Un autre point non moins important est la recherche pétrolière et gazière en milieu marin. S’il y a quelqu’un qui est impacté, c’est le pêcheur et toutes les communautés de pêche, estime Abdoulaye Ndiaye. 

« Qu’est-ce qui est prévu pour eux ? On a mis en place de très grands comités sans  un représentant des pêcheurs. Sinon nous l’ignorons. Avant de sortir une goutte de pétrole, il faut que le président nous dise ce qui est réservé à ce secteur dans les recherches pétrolières et gazières. Les impacts négatifs retomberont sur les communautés de pêcheurs », a-t-il fait savoir.

Comme tout corps de métier, les pêcheurs veulent aussi leur sécurité. Quoi de mieux qu’une carte de pêcheur pour cela. Selon, le président du réseau des Clpa, la carte permettrait de connaître qui est pêcheur et qui ne l’est pas. 

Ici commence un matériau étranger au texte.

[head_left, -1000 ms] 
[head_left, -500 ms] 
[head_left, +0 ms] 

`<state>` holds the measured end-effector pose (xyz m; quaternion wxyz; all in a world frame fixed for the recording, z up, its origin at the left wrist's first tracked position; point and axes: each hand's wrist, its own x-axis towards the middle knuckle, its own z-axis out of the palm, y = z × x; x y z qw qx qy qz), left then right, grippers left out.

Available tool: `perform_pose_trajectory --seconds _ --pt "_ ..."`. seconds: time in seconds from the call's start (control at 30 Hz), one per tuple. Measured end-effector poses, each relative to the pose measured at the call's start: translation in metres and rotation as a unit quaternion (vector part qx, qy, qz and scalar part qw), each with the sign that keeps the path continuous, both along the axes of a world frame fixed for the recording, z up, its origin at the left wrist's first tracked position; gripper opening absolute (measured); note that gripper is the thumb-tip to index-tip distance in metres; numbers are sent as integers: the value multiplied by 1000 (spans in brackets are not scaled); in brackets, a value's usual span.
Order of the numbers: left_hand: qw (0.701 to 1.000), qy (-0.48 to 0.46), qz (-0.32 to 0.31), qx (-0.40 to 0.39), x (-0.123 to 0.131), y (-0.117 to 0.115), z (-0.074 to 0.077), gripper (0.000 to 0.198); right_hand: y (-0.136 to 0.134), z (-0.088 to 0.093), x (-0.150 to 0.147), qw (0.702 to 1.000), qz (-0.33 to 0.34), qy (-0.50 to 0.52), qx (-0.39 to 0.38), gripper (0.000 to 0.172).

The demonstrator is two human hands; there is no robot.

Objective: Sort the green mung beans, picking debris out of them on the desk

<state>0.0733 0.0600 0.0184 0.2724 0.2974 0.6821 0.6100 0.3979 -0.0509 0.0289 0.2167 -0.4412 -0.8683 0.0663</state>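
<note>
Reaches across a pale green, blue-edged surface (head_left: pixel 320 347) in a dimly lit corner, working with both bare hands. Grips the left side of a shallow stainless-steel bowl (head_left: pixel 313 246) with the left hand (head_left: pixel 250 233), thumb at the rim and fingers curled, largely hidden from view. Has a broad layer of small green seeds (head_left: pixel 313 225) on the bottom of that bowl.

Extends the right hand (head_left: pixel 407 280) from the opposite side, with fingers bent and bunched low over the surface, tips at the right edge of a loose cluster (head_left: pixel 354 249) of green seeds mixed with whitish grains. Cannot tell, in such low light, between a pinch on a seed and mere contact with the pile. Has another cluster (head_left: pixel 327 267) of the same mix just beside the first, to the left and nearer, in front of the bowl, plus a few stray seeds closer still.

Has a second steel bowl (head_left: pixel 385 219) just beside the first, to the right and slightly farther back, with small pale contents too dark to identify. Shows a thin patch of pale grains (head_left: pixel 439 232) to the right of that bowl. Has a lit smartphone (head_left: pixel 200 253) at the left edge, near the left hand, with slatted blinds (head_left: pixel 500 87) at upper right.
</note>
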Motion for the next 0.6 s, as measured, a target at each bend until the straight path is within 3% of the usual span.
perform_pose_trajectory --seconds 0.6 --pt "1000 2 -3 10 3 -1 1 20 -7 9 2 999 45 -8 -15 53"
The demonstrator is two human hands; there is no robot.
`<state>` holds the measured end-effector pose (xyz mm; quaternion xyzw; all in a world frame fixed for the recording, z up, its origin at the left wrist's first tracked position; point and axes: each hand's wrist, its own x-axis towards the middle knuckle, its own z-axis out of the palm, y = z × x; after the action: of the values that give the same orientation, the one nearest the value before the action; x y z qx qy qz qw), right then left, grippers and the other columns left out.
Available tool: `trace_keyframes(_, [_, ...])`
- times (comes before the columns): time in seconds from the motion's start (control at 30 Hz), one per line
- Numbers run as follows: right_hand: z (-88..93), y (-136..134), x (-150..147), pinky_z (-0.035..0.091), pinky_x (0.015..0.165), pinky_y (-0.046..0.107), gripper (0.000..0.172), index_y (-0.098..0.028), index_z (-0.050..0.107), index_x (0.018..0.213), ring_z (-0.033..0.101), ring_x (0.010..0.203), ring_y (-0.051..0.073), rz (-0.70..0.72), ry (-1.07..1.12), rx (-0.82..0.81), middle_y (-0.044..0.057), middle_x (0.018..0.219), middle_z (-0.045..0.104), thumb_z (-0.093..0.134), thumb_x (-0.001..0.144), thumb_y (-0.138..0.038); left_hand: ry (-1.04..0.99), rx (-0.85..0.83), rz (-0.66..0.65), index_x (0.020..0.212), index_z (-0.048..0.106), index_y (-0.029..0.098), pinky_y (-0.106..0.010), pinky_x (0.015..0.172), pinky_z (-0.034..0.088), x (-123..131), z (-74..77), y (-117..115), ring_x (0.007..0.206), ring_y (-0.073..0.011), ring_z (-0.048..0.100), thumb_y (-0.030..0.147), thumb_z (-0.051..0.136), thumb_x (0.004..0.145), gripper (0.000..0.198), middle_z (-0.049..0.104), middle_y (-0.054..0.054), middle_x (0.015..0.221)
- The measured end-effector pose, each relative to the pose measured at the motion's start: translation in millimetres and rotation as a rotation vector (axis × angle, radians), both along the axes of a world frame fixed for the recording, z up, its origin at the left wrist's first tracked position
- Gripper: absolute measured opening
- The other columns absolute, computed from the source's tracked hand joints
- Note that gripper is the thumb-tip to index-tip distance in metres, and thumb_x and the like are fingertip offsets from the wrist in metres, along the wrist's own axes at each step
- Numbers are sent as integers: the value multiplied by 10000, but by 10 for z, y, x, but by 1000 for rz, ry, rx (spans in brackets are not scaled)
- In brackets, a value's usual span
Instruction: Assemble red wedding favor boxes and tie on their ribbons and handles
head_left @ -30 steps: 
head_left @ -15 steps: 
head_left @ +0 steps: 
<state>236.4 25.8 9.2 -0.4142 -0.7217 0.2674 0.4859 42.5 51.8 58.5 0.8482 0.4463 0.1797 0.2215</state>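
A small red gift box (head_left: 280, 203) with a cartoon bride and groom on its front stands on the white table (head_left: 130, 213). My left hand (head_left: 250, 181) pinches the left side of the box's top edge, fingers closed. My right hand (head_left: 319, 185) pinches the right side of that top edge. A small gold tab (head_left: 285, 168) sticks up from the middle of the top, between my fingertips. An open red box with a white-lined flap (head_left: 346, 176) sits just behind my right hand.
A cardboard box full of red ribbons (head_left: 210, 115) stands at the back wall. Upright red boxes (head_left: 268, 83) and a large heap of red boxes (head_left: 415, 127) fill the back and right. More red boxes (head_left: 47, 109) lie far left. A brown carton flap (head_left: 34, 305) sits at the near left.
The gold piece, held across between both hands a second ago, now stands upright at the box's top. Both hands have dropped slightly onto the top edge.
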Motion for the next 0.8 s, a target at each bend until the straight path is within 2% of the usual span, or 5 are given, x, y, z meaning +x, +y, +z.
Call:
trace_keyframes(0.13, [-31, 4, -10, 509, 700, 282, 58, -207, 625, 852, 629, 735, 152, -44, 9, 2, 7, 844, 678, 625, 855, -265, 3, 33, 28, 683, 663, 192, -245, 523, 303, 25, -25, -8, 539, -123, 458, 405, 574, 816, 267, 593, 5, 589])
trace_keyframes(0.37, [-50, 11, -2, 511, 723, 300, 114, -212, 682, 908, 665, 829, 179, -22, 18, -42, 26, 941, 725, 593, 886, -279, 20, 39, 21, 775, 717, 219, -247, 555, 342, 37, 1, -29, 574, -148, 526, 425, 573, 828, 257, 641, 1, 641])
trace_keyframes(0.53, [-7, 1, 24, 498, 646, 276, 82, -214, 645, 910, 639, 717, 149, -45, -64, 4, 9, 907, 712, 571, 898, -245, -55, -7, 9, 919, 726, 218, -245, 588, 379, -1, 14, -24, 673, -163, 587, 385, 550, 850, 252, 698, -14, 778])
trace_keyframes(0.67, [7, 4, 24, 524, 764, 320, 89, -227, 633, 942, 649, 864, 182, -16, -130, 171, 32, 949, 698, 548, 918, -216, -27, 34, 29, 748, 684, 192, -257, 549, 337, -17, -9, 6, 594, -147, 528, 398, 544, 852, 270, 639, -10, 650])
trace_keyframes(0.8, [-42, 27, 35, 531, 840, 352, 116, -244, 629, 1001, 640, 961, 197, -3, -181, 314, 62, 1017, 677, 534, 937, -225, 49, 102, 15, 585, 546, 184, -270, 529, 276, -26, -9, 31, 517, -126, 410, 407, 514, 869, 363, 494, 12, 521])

« Combien de pêcheurs y a-t-il au Sénégal ?
Qu’est-ce qui empêche aujourd’hui le ministère des Pêches comme il a fait avec les cartes de mareyeurs de doter tous les pêcheurs et toutes les femmes transformatrices de carte de métier? Il faut qu’on sécurise tout ce monde, qu’on leur montre qu’ils sont des Sénégalais et que le secteur occupé est stratégiquement économique. La sécurisation de notre métier, c’est ce qui nous importe », assure-t-il.

Il ajoute : « Depuis 40 ans, on nous dit que le Sénégal à 600.000 pêcheurs. Personne n’est mort, personne n’a augmenté ! Aujourd’hui on ne maîtrise pas l’effort de pêche parce qu’on ne sait pas combien de pêcheurs il y a « , déplore M. Ndiaye. 
Autant de préoccupations que les coordonnateurs de Clpa ont disséquées afin que des solutions pérennes et durables puissent être trouvées.